++++ Collected data ++++

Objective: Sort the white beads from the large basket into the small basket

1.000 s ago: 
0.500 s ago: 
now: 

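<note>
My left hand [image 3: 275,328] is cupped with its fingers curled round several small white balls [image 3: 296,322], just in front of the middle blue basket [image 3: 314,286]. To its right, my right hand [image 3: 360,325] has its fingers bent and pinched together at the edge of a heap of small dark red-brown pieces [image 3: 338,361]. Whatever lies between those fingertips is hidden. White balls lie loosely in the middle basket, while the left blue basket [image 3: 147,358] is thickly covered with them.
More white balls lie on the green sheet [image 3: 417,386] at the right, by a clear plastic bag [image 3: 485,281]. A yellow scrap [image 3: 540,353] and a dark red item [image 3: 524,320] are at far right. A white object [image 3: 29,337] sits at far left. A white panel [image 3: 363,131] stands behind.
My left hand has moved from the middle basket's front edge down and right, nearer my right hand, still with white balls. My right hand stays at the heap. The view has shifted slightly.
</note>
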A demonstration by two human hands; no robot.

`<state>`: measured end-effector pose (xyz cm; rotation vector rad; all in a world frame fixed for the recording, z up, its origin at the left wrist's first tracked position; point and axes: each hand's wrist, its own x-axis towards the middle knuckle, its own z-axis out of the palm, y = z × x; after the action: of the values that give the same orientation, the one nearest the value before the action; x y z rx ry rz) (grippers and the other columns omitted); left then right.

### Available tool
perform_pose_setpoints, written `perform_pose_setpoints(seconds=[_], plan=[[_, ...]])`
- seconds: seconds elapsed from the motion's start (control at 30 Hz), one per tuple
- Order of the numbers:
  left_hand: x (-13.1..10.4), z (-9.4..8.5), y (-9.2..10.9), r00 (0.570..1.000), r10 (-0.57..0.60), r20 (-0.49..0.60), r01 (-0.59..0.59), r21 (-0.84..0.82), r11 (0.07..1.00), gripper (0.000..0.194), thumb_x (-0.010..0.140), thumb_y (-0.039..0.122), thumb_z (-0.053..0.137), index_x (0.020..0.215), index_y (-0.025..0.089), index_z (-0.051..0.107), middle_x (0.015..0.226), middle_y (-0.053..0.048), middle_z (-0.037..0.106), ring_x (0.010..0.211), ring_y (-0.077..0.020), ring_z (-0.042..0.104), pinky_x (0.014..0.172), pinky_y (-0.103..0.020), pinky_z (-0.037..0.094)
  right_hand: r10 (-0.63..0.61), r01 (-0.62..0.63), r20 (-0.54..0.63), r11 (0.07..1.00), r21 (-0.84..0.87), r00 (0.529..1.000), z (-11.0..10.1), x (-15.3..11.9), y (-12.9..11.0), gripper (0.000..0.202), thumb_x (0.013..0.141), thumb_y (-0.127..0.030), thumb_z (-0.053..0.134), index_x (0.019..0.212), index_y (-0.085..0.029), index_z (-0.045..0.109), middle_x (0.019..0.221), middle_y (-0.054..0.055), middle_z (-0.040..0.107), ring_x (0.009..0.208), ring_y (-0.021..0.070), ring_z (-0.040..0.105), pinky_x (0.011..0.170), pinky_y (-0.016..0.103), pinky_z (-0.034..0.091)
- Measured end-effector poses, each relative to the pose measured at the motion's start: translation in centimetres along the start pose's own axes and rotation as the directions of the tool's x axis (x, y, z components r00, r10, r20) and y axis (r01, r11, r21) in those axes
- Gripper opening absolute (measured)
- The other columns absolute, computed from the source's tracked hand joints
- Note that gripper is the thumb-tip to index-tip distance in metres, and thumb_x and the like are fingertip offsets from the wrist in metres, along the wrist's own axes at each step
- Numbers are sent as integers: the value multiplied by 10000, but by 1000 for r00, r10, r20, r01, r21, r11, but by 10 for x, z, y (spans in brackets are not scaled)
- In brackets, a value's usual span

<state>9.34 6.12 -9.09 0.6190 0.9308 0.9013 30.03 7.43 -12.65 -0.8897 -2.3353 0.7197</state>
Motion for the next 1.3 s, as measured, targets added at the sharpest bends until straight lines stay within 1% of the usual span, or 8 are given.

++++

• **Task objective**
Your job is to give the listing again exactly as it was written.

• **Written solution**
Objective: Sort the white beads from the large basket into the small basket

1.000 s ago: 
0.500 s ago: 
now: 

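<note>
My left hand [image 3: 275,328] is cupped with its fingers curled round several small white balls [image 3: 296,322], just in front of the middle blue basket [image 3: 314,286]. To its right, my right hand [image 3: 360,325] has its fingers bent and pinched together at the edge of a heap of small dark red-brown pieces [image 3: 338,361]. Whatever lies between those fingertips is hidden. White balls lie loosely in the middle basket, while the left blue basket [image 3: 147,358] is thickly covered with them.
More white balls lie on the green sheet [image 3: 417,386] at the right, by a clear plastic bag [image 3: 485,281]. A yellow scrap [image 3: 540,353] and a dark red item [image 3: 524,320] are at far right. A white object [image 3: 29,337] sits at far left. A white panel [image 3: 363,131] stands behind.
My left hand has moved from the middle basket's front edge down and right, nearer my right hand, still with white balls. My right hand stays at the heap. The view has shifted slightly.
</note>
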A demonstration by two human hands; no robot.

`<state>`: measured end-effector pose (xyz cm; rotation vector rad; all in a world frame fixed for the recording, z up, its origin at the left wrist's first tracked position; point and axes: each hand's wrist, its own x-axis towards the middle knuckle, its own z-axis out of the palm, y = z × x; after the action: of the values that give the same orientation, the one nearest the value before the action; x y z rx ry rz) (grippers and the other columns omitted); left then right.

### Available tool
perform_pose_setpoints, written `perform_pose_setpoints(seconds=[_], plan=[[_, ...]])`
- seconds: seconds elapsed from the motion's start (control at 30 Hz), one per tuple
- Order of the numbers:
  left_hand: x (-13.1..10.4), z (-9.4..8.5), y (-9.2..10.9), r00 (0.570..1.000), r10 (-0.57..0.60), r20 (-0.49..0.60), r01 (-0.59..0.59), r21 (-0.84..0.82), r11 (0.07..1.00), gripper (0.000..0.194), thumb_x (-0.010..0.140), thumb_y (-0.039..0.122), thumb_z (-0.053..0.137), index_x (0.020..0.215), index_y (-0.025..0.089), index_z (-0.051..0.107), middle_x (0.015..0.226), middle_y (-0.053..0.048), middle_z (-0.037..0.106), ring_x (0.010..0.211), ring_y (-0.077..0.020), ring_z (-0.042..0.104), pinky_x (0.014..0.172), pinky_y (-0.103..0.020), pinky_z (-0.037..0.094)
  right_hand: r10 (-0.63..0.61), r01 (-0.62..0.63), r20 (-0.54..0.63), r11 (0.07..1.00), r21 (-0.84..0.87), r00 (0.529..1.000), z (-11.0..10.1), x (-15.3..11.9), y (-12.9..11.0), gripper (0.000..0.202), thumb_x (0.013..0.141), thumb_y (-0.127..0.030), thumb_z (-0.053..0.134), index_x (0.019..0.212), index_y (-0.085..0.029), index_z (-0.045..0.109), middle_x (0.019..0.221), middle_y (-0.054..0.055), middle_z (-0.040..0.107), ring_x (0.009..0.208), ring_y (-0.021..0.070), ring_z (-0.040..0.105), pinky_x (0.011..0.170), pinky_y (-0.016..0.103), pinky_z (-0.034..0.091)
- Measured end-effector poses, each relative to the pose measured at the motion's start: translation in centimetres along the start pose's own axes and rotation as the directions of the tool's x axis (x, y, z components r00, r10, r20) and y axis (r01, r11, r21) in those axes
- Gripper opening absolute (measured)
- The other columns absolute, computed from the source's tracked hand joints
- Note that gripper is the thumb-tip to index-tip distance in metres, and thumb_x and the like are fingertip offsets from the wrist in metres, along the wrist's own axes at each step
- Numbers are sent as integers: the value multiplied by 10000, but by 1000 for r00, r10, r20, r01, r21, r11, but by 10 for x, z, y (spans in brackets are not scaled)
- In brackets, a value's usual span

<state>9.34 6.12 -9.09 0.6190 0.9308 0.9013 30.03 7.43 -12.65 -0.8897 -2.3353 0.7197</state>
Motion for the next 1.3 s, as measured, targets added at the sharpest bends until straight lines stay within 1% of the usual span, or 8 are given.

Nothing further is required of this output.